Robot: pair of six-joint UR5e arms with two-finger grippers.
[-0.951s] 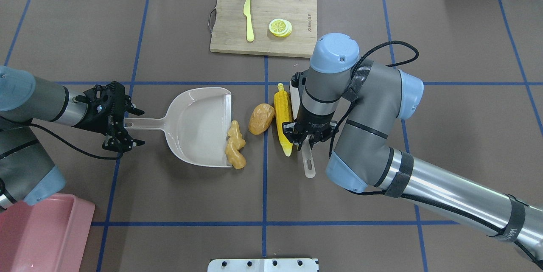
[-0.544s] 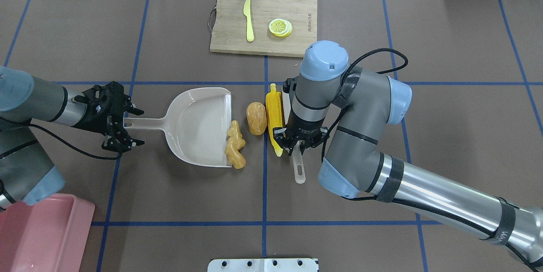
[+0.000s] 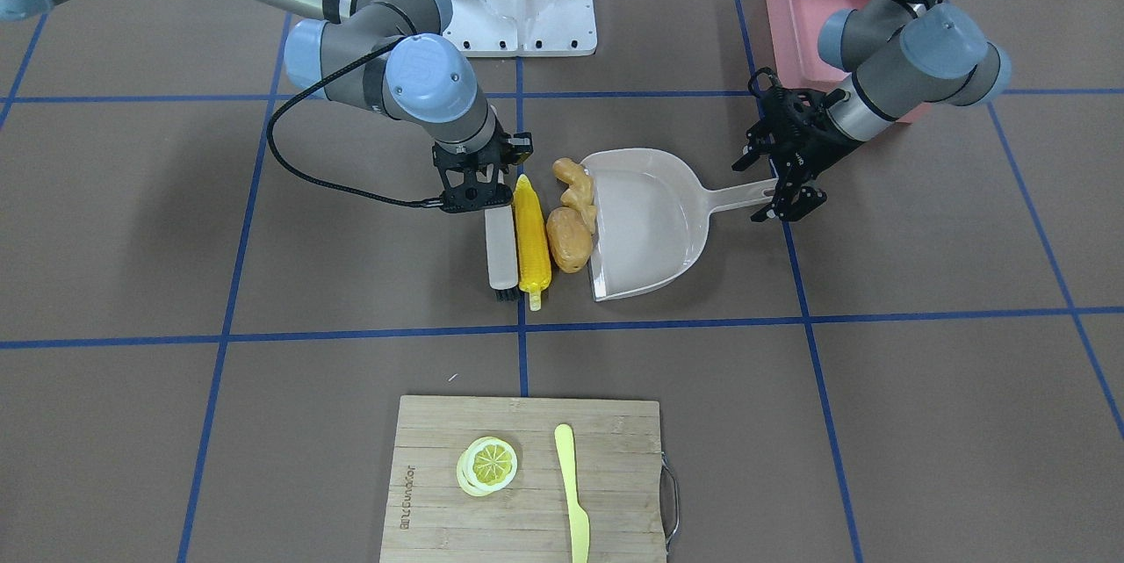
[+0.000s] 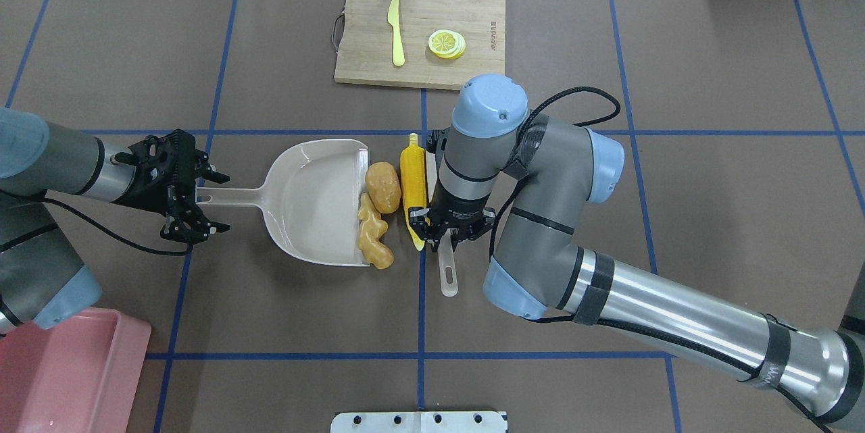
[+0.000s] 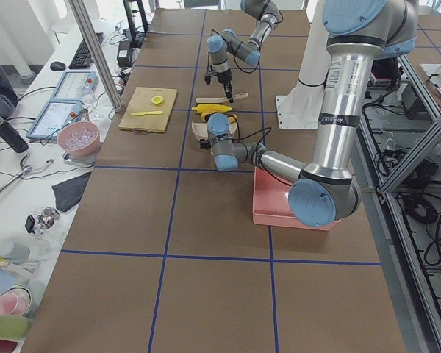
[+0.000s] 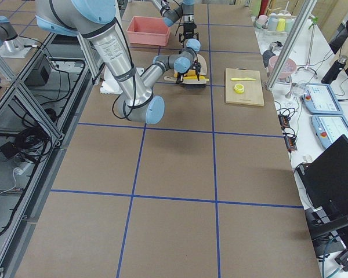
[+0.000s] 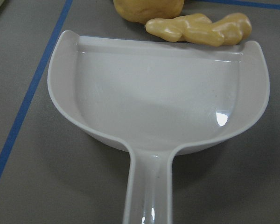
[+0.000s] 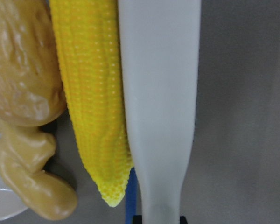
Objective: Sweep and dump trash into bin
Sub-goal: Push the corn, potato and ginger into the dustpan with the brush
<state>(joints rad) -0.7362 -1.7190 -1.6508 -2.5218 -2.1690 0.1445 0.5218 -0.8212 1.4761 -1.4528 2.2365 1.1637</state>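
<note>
Pink bin (image 4: pixel 64 372): near left corner of the tabletop (image 4: pixel 676 250), well apart from the working group. Left tool (image 4: pixel 192 193): closed on the handle of the beige dustpan (image 4: pixel 314 200), pan lying flat with its open edge facing right. Trash, all at that edge: ginger root (image 4: pixel 375 240) touching the lip, potato (image 4: pixel 383 186) just beyond it and against the lip, corn cob (image 4: pixel 413 190) lying parallel on the potato's right. Right tool (image 4: pixel 446 234): clamped on the handle of a white brush (image 3: pixel 500 251), whose long side presses along the cob. Step in hand, as judged: sweeping. Advice: keep the brush low and parallel to the lip, push leftward evenly so the cob cannot roll or skew, and hold the pan firmly. Far centre: cutting board (image 4: pixel 419 34) with knife (image 4: pixel 396 31) and lemon slice (image 4: pixel 446 43), not trash.
</note>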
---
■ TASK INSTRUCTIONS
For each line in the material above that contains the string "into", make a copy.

■ ANSWER AREA
Objective: Sweep and dump trash into bin
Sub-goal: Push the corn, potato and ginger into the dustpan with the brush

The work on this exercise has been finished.